Law calls for DOD to clean up acquisition

Defense Authorization bill sets new rules for government/contractor interactions

Contracting ethics emerged as a prominent theme in the fiscal 2007 Defense Authorization bill as lawmakers sought ways to make the Defense Department more accountable for its spending and to give themselves greater oversight authority.

The reform measures address hotly debated ethical concerns, including the revolving door between government and industry, the uncertain role of contractors performing government functions, improper payments of contract performance bonuses and the use of fixed-price contracts for technology development.

What remains unclear, observers say, is whether the new provisions will add more confusion to an already cluttered rulebook or clarify how DOD and its industry partners should interact and lead to more consistent and transparent business practices.

The authorization bill, which lawmakers passed Sept. 29, requires DOD contractors to report annually to Congress on their employees who have had contracting responsibilities either as DOD employees or as members of the armed forces.
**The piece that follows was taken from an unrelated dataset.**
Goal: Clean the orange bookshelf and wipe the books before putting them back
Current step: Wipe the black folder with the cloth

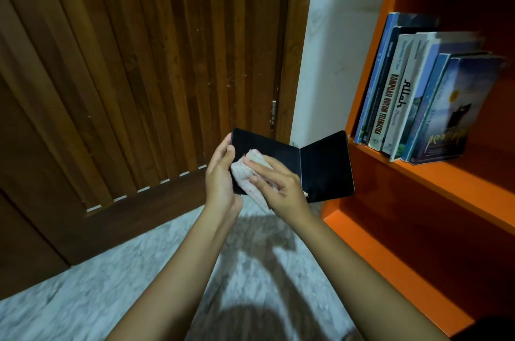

The reporting requirement will be attached to any contract worth $10 million or more and will apply to employees who have held positions in the government as contract specialists, acquisition officers and program management staff or who have had similar jobs.

Army officials see the new provision as a reaction to recent high-profile contracting abuses, including the Boeing scandal involving Darleen Druyun, an Air Force contracting official who favored Boeing in contract awards in exchange for personal favors. Greater awareness of contractor employees’ personal histories would be helpful, but compiling such information will be difficult, said Gary Winkler, director of the Army’s Governance, Acquisition and Chief Knowledge Office.

Some industry leaders, however, say the measure is an example of excessive micromanagement that will create more problems by requiring information about thousands of people who change jobs frequently. “The level of detail required in this is unnecessary,” said Stan Soloway, president of the Professional Services Council, which represents companies that provide services to the federal government.

Congress went further in legislating ethics by addressing the improper awarding of contracting bonuses. The authorization bill directs DOD to have a federally funded research and development center (FFRDC) prepare new guidelines on awarding contract bonuses.

The Government Accountability Office reported recently that DOD has routinely paid incentive bonuses to contractors without holding them accountable for meeting contracting goals. DOD paid about $8 billion in award fees regardless of contractor performance in the cases GAO reviewed and failed to appoint performance monitors in more than a third of the cases.

But some industry leaders say FFRDCs, which include organizations such Mitretek Systems and Rand Corp., might not be the impartial third parties that Congress intended to make such determinations. They say the role of FFRDCs has shifted since they were chartered and that sometimes their work now overlaps with that performed by contractors.

“We don’t really see why the FFRDCs add anything to the process, except potential conflict of interest on their own side,” said Dan Heinemeier, president of the Government Electronics and Information Technology Association, which represents high-tech companies that do business with the government.

To hold down acquisition costs, Congress has directed DOD to lean strongly toward fixed-price contracts for projects that require new technology development. As with other measures in the authorization bill, industry officials are not happy with that provision. “They’re trying to drive a lot more development into the fixed-price arena, and that’s problematical,” Heinemeier said. He said the measure shifts the risk of such projects disproportionately to the contractor, hurting its ability to take on development projects, especially when they involve leading-edge technologies.

The use of fixed-price contracts for development projects “has a history unblemished by success,” Soloway said. Development projects by their nature have many unknown elements, making fixed-price development contracts a bad idea, he said. The new rule could force contractors to increase their prices to cover their added risks, pushing up total costs, he added.

For DOD, however, the lawmakers’ focus on fixed-price contracting is welcome. The risks of such contracts for companies can be minimized if the government does a better job of defining its requirements at the outset, Winkler said. “I think it’s going to drive us to smaller, more manageable development efforts,” he said. The bill’s emphasis on fixed-price contacting jibes with the trend in information systems development toward incremental, spiral development, he added.

Reform-minded lawmakers save pork leftoversLawmakers placed restrictions on various bad contracting behaviors in their fiscal 2007 Defense Authorization bill. But a conference committee removed a provision that would have exposed some of their own excessive behavior: the awarding of congressional earmarks.

Earmarks are line items in the budget that are designated for a specific project or jurisdiction and are outside the president’s budget request. The Congressional Research Service reported that Defense earmarks totaled about $9 billion in fiscal 2005.

Sen. Tom Coburn (R-Okla.) successfully inserted an amendment into the Senate’s version of the authorization bill that would have required the Defense Department to publicly report the cost of all earmarks, their origin and their value for achieving DOD goals. The bill authorized assigning grades — A to F — to the earmarks.

But the House and Senate conference committee killed the amendment in a closed-door session, said John Hart, Coburn’s press secretary.

“It’s an extreme disservice to our troops for members of Congress to protect their parochial interests at the expense of our national security,” Hart said.

However, a side deal was initiated that will allow what Hart called the “earmark report card” to be offered as an independent piece of legislation during the lame-duck congressional session that will follow the November elections.